■ **DATA SHOWN**
- - -
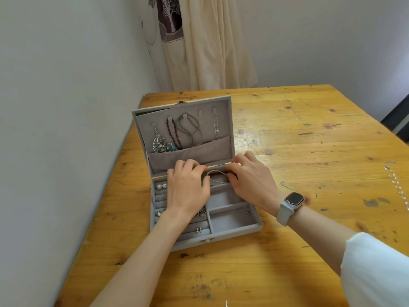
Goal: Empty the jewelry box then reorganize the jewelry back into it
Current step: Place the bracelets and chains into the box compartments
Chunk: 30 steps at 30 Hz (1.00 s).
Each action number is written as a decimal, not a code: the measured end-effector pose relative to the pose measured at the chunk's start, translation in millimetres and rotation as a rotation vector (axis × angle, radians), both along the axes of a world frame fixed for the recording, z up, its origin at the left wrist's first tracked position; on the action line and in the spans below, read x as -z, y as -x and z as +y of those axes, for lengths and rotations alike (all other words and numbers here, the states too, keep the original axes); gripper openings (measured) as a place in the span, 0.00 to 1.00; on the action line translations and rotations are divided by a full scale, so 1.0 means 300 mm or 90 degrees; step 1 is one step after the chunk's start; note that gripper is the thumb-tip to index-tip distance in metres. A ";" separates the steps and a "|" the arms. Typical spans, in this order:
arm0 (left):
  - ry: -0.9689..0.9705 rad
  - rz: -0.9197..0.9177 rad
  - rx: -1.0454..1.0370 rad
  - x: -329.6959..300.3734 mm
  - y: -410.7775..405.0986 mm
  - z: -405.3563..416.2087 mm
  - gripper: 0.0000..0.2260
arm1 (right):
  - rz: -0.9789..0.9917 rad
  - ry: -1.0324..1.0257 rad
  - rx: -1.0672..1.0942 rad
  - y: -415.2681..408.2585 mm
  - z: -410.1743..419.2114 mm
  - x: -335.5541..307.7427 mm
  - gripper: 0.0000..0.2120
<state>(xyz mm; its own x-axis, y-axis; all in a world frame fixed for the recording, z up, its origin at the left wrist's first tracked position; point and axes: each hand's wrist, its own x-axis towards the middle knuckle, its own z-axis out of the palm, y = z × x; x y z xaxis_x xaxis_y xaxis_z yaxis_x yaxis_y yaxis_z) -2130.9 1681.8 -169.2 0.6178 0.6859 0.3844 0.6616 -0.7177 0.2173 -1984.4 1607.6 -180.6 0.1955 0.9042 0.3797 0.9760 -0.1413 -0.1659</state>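
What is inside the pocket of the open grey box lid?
Into the grey fabric pocket of the grey velvet jewelry box dip the silver-blue dangling earrings, a dark beaded strand and cords. Their lower ends are hidden.

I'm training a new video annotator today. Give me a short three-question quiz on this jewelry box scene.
1. True or false: the jewelry box lid stands open.
2. Which wrist wears the smartwatch? A left, B right
3. Fill in: the two pearl earrings sit in the box's far-____ corner.

Key: 1 true. 2 B. 3 left. Both the left hand and right hand pinch a beaded bracelet over the back compartment.
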 end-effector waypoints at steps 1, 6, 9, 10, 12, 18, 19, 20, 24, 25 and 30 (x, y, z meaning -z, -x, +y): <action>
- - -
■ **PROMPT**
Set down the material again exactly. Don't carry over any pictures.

■ **COMPLETED TASK**
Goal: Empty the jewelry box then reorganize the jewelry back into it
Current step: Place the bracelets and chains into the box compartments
Chunk: 30 steps at 30 Hz (1.00 s).
Each action number is written as a decimal, not a code: the measured end-effector pose relative to the pose measured at the chunk's start, translation in millimetres and rotation as a rotation vector (axis × angle, radians), both along the axes of a world frame fixed for the recording, z up, its origin at the left wrist's first tracked position; on the action line and in the spans below, read x as -z, y as -x and z as +y of those axes, for lengths and rotations alike (all other words and numbers here, the states too, keep the original axes); gripper openings (measured) as a place in the span, 0.00 to 1.00; on the action line translations and rotations are divided by a full scale, so 1.0 means 300 mm or 90 degrees; step 1 is one step after the chunk's start; note that gripper is the thumb-tip to index-tip distance in metres. A ";" separates the steps and a "|" the arms. Typical spans, in this order:
arm0 (left):
  - ry: -0.9689..0.9705 rad
  - rz: -0.9197..0.9177 rad
  - rx: -1.0454..1.0370 rad
  - x: -329.6959..300.3734 mm
  - y: -410.7775..405.0986 mm
  - z: -405.3563..416.2087 mm
  - gripper: 0.0000..0.2260
arm1 (right):
  - rz: -0.9789..0.9917 rad
  - ry: -1.0324..1.0257 rad
  - rx: -1.0672..1.0942 rad
  - y: -415.2681..408.2585 mm
  - z: -410.1743..419.2114 mm
  - x: -335.5541..307.7427 mm
  - gripper: 0.0000..0.2120
<state>(xyz mm; its own x-axis, y-axis; all in a world frame fixed for the recording, z up, its origin at the left wrist's first tracked position; point and axes: each hand's wrist, its own x-axis towards the middle knuckle, its own z-axis out of the palm, y = z × x; x y z xaxis_x xaxis_y xaxis_z yaxis_x yaxis_y yaxis_z) -2130.9 1681.8 -169.2 0.6178 0.6859 0.3844 0.6616 -0.7177 0.2173 -1984.4 1607.6 -180.6 0.1955 0.9042 0.3797 0.9760 -0.1413 -0.1659</state>
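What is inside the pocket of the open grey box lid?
Into the grey fabric pocket of the grey velvet jewelry box dip the silver-blue dangling earrings, a dark beaded strand and cords. Their lower ends are hidden.

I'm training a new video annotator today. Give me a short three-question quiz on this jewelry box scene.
1. True or false: the jewelry box lid stands open.
2. Which wrist wears the smartwatch? A left, B right
3. Fill in: the two pearl earrings sit in the box's far-____ corner.

Key: 1 true. 2 B. 3 left. Both the left hand and right hand pinch a beaded bracelet over the back compartment.
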 end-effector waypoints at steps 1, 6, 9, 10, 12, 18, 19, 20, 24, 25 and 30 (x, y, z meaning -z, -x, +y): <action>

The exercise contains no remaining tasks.